WHAT YOU NEED TO DO :: If a line below contains the string "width", return that line.

ENTRIES SHOWN ::
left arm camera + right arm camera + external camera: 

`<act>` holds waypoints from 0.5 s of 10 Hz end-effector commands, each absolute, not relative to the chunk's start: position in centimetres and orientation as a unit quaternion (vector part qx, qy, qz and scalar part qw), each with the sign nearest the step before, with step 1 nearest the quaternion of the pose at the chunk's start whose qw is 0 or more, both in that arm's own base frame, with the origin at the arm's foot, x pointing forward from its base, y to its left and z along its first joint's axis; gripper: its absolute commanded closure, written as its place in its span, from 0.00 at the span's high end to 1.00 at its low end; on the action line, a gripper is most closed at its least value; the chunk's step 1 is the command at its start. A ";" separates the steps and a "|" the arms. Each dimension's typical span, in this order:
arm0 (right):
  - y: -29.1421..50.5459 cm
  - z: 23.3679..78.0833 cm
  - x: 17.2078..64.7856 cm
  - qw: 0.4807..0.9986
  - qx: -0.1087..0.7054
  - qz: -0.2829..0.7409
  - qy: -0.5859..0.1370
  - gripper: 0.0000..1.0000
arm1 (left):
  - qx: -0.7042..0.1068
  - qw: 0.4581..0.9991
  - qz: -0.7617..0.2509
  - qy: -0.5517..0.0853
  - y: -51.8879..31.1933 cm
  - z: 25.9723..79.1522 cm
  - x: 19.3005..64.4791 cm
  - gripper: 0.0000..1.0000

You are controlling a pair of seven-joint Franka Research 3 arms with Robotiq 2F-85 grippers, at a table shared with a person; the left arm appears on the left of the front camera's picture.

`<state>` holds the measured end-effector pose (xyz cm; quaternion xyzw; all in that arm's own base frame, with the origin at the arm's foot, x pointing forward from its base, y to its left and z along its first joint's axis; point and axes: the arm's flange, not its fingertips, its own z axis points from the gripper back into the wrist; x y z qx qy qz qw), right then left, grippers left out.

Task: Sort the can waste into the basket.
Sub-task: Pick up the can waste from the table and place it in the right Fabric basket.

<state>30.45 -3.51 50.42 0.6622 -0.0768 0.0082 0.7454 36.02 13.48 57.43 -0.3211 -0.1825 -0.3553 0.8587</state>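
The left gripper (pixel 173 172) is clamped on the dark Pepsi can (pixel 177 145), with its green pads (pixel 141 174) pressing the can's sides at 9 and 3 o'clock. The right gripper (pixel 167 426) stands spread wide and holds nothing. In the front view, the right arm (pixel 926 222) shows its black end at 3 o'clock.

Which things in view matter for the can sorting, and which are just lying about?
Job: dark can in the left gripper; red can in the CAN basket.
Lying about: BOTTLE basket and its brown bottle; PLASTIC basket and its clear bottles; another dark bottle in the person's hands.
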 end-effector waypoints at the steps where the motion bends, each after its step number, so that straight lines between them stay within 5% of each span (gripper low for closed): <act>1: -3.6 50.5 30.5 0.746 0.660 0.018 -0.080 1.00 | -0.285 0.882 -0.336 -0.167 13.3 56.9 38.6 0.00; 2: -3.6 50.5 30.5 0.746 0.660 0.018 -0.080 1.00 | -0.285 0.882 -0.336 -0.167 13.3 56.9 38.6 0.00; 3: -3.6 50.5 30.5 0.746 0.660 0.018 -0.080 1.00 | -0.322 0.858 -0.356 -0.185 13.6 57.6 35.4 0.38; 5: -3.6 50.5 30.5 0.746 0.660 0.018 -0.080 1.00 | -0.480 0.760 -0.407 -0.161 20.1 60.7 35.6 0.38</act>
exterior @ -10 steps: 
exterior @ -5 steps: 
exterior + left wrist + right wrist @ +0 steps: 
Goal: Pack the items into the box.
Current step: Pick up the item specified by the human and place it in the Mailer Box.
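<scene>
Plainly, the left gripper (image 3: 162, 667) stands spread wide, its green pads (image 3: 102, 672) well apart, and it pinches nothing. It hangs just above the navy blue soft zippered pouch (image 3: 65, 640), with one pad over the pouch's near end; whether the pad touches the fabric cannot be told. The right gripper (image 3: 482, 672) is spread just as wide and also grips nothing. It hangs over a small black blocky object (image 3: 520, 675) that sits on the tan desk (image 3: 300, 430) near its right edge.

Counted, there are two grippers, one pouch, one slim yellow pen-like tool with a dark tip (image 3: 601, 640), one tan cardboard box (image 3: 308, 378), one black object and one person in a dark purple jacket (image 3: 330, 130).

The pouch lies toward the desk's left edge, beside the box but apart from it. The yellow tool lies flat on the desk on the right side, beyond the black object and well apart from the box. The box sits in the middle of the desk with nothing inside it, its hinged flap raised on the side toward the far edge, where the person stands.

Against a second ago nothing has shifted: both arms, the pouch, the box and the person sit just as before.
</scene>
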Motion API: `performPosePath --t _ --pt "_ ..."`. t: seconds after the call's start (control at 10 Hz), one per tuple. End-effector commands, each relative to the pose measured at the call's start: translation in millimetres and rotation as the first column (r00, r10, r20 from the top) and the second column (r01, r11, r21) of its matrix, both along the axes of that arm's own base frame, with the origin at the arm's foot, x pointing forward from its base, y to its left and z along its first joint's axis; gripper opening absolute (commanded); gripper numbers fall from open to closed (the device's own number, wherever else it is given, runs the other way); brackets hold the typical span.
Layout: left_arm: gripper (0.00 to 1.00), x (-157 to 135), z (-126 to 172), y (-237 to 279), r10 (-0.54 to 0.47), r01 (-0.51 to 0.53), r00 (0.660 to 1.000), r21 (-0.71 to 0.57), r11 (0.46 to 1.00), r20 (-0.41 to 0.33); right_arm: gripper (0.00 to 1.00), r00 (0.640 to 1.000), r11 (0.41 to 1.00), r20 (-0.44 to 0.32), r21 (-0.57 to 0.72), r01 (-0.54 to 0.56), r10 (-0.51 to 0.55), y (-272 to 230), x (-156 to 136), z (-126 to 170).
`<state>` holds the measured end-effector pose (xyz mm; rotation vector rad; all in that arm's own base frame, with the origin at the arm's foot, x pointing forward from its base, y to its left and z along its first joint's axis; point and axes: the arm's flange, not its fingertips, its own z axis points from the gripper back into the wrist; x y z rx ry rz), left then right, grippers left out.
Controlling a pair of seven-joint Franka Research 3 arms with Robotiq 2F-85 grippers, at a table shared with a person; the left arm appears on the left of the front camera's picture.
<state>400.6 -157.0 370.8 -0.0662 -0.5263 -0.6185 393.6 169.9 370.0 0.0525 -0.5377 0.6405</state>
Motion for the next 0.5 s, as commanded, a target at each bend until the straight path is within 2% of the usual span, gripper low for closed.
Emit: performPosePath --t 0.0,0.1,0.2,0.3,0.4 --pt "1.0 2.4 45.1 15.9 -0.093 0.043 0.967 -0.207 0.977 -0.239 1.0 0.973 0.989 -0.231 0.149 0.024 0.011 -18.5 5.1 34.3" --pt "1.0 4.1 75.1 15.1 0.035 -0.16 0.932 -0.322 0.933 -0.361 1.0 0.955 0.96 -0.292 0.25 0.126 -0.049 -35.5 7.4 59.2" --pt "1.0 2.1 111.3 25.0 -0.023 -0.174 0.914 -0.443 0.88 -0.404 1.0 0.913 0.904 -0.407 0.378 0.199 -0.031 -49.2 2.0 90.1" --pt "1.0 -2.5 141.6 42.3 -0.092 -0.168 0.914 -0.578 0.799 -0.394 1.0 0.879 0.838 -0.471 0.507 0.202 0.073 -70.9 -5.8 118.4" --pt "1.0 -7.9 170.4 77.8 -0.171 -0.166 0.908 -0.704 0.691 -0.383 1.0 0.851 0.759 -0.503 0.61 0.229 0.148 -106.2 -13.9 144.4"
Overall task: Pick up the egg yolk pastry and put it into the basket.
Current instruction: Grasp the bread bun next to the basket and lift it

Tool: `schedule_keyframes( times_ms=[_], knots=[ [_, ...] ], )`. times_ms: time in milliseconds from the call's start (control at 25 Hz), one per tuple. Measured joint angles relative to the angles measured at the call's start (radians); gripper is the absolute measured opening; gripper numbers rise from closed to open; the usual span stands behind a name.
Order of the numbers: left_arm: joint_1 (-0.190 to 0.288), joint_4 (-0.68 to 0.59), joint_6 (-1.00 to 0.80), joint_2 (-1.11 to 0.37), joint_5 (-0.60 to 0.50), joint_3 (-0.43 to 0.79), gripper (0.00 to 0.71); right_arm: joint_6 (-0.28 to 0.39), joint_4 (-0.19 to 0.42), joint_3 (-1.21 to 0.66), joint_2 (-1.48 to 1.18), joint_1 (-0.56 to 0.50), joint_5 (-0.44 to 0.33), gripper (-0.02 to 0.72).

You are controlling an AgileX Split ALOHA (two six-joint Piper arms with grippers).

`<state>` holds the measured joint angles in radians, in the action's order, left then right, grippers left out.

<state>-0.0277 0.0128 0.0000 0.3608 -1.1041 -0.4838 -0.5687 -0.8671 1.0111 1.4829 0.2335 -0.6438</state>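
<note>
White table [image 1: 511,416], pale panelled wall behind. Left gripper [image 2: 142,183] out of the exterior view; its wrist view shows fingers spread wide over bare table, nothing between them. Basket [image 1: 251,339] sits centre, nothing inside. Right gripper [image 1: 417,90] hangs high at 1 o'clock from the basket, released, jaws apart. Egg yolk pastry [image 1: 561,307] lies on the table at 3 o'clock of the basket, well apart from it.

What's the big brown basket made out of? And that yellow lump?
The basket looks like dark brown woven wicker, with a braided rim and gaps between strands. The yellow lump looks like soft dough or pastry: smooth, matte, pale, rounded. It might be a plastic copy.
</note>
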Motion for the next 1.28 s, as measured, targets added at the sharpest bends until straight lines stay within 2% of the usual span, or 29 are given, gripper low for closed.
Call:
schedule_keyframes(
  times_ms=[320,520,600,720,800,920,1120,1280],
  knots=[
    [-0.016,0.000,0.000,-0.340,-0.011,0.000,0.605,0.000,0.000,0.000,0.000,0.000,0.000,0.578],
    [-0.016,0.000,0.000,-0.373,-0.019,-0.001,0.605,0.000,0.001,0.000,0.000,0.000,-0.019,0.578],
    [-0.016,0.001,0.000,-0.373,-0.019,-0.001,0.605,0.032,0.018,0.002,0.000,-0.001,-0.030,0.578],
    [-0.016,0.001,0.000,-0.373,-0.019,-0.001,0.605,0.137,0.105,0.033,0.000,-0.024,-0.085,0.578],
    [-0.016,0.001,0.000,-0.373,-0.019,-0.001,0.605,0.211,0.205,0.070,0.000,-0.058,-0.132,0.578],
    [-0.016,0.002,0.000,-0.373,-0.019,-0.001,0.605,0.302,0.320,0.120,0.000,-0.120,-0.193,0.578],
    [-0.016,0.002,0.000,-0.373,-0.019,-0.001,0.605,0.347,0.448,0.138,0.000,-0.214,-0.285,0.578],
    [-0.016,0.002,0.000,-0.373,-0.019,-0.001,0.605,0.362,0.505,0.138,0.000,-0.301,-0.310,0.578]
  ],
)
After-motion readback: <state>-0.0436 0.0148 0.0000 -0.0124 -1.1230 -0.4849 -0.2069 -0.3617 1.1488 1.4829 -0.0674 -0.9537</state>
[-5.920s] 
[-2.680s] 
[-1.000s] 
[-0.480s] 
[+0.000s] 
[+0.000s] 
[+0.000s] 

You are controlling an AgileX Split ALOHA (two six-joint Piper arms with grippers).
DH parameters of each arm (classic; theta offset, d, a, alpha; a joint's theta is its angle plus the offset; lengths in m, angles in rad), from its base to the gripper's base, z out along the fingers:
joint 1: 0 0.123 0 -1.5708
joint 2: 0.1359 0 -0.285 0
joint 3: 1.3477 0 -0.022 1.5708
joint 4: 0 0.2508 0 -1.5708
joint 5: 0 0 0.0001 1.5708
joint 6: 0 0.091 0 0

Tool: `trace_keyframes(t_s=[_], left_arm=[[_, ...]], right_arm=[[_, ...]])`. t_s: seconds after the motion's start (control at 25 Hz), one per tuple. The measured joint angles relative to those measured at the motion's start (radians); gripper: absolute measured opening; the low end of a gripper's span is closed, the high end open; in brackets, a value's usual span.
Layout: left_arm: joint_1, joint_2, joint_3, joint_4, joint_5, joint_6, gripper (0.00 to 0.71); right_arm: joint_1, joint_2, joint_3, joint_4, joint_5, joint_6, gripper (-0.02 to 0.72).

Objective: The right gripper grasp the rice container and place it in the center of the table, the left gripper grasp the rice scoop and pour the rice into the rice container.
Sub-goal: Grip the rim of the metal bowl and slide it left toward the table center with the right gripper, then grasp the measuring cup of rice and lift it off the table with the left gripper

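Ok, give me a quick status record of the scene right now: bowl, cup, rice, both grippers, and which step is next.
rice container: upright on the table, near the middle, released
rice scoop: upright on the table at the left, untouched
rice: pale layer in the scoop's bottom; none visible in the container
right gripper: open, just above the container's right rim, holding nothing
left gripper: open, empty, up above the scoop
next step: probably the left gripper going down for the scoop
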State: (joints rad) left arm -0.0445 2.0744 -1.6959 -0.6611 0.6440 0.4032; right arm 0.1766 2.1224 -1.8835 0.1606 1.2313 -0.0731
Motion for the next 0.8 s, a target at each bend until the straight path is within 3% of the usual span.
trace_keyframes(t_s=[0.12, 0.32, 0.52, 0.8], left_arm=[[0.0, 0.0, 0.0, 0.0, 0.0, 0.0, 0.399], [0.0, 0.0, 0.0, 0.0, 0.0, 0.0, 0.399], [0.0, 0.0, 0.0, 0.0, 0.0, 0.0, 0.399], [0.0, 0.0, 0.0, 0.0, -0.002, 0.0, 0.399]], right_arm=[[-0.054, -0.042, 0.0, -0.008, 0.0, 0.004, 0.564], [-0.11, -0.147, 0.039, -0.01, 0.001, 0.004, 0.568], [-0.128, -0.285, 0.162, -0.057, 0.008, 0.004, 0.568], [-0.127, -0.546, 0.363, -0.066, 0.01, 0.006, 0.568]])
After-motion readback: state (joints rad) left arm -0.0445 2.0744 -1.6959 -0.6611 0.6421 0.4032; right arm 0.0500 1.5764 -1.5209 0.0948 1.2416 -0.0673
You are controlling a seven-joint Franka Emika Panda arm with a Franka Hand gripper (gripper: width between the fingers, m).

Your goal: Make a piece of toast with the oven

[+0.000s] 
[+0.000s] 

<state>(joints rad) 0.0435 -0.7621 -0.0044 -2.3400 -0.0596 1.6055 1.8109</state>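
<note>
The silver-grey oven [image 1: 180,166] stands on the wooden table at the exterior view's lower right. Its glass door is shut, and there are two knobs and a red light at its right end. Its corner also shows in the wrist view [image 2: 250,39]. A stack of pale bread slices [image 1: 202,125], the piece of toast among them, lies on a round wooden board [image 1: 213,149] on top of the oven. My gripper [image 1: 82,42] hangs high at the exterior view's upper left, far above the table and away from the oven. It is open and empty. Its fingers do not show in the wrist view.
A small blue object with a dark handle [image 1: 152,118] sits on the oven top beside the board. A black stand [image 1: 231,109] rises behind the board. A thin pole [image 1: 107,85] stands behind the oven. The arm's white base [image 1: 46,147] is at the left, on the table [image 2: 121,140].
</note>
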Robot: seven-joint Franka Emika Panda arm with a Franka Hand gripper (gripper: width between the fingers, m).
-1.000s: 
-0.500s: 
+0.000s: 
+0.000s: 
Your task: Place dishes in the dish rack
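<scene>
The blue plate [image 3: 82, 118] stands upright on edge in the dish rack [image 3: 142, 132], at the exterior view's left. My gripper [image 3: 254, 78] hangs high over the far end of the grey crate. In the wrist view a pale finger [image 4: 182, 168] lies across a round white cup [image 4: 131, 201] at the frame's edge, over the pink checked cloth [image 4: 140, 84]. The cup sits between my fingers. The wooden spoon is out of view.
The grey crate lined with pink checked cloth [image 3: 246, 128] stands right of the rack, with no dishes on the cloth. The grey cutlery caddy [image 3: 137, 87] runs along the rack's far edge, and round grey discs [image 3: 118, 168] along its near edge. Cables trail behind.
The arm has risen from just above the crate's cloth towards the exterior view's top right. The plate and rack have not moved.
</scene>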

EXERCISE RESULT ::
You are controlling a seven-joint Franka Emika Panda arm with a Franka Hand gripper (gripper: width between the fingers, m).
Robot: seven-joint Franka Emika Panda arm with a Franka Hand gripper (gripper: width between the fingers, m).

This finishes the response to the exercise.